At any other time, the government would cushion the blow by letting the debt rise. But with the bond vigilantes circling and the danger of higher repayment costs through increased yields after the Truss chaos, Sunak’s priority is fiscal credibility. That means austerity is back. All government departments have been told to come up with savings and Hunt himself has described having to make decisions of “eye-watering” difficulty.

Local activists argue that that the loss of any more funding will leave the most vulnerable people in society at risk of falling through the safety net. Mark Roberts, branch secretary for trade union Unison in Southampton, points to fewer housing officers now looking after rented state-owned properties in the area.
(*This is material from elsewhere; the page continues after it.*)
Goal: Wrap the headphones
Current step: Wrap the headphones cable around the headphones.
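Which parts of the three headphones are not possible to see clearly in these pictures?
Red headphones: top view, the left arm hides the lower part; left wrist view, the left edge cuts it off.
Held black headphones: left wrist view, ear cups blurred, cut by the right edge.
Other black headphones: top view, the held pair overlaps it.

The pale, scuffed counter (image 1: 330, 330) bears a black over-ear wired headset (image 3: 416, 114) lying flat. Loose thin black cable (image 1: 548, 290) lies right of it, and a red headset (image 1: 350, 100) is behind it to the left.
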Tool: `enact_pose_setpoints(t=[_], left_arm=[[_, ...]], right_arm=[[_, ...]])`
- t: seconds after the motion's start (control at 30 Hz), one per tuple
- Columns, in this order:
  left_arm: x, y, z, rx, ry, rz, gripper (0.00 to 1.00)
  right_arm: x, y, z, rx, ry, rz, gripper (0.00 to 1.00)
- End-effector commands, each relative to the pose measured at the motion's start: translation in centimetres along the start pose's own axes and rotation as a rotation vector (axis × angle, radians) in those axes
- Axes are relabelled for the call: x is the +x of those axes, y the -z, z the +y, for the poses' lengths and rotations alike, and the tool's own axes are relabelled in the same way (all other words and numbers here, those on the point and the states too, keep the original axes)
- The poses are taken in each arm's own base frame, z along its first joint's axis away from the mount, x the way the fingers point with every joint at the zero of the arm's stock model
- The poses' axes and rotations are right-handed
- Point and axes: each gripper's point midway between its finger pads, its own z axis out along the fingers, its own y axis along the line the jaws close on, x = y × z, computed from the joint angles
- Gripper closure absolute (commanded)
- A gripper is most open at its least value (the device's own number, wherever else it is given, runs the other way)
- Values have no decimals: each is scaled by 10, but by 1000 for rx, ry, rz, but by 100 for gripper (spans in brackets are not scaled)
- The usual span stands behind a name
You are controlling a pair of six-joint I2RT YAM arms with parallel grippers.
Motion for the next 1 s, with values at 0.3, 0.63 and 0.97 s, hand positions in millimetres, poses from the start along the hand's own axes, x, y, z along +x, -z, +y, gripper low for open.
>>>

“There is an efficiency to having those people, to deal with something at the lowest level possible, as early as possible, it requires less effort later on,” said Roberts. It’s not only a false economy to cut early interventions, he added, but morally wrong because “people end up missing out completely and drift off the radar of the authorities.”

Another area at risk is infrastructure. Days before joining Sunak’s administration, Chief Economic Adviser Douglas McNeill told the BBC that spending cuts should be targeted at capital expenditure, such as roads and rail projects, because they can be squeezed “without people noticing immediately.” But that is hard to sell in a country crying out for investment in public transport where the impact of industrial action and service disruption is already highly visible.

Hunt may try to avoid an immediate raid on public services by imposing a spending freeze only after the next general election, according to a person familiar with the matter.

Yet even if budgets are not cut in the short term, departments still face real-terms funding reductions due to rising inflation. More cuts will, almost inevitably, translate into more pressure on the NHS, schools, charities and volunteers, to fill the gaps.

“Local government has shown it’s really efficient at making massive savings since austerity started,” said Lorna Fielker, cabinet member for health, adults and leisure at Southampton council. “But there’s nothing left down the back of the sofa apart from lint and biscuit crumbs now.”